Arsenal, as every other big club, has had a piece of the goalkeeping pie with several world-class keepers settling into the club during the years.
And that’s something that the club can be proud of.
Here are the Best Goalkeepers in Arsenal’s history based on the respective time of their tenure at the club:
No.9: George Swindin, 1936-54
The long-serving goalkeeper’s career was abruptly interrupted by the Second World War. He appeared 297 times on the Arsenal match stage and practically finished his career there.
To comprehend Swindin’s career, two periods must be taken in consideration: before the war and after it.
Before the war, Swindin frequently showed signs of nervousness; his erratic behavior forced him to compete with Alex Wilson and Frank Boulton, the other goalkeeper at Arsenal, for the first-team spot. As Jeff Harris, the author of Arsenal Who’s Who explained: "At this early stage of his career he was inconsistent and excitable, nervous and highly strung. George was also hesitant and lacked confidence and his kicking was poor."

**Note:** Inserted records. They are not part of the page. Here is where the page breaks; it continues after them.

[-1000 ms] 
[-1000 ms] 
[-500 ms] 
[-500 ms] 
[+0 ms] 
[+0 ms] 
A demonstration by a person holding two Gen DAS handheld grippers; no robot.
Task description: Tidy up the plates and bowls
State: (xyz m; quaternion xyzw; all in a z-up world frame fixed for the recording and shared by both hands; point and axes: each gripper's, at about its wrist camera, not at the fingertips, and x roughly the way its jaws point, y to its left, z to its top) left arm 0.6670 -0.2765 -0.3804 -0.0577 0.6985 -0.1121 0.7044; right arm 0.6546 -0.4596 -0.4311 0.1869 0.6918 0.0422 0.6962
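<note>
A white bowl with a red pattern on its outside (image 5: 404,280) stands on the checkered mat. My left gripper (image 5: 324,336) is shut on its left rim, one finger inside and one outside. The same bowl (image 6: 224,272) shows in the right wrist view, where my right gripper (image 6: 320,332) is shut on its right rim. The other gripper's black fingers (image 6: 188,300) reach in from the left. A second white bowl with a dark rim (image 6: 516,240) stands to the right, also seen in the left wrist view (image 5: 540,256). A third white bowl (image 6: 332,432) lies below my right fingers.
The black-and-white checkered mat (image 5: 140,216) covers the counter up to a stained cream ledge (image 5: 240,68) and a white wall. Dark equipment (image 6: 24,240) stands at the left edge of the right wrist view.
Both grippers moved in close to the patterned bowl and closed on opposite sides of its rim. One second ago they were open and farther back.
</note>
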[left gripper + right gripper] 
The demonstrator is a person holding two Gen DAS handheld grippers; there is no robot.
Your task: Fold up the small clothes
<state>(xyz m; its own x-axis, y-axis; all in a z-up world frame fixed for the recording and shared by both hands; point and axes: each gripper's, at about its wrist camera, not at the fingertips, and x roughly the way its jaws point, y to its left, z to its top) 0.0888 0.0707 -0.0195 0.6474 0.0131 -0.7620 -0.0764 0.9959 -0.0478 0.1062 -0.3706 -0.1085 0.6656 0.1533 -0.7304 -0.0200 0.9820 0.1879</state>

Nevertheless, his determination to prove himself snatched him more matches than the other two goalkeepers and earned him a First Division medal.
During the war, he served as a PT instructor for the army, but still managed to participate in some games.
War erupted and he went through a complete transformation.
Regular football resumed after the war and Swindon’s change was impossible to miss. Drastically improved and more consistent, he became the undisputed No.1 goalkeeper for the Gunners for the next six seasons in a row.
His change in behavior led him to dominate the penalty box—most evident when faced by aerial threats. Swindon emitted commanding demeanor backed with strong physical resilience. He then won his second and third championship medals in 1947-48 and 1951-52 respectively, also reaching the FA Cup final twice.
Eventually, his age began to show and he was eventually ousted by another talented keeper, Welshman Jack Kelsey, who later was branded one of the best to ever play the game.
No.8: Frank Moss, 1931-37
Incredible bravery was definitely the epitome of Frank Moss.
He joined Arsenal after his performances in Oldham Athletic raised the interest of the manager Herbert Chapman. Later, Bob Wall, Chapman’s assistant, further expounded: “What impressed Chapman even more than the sureness of his hands was Frank's physical courage.”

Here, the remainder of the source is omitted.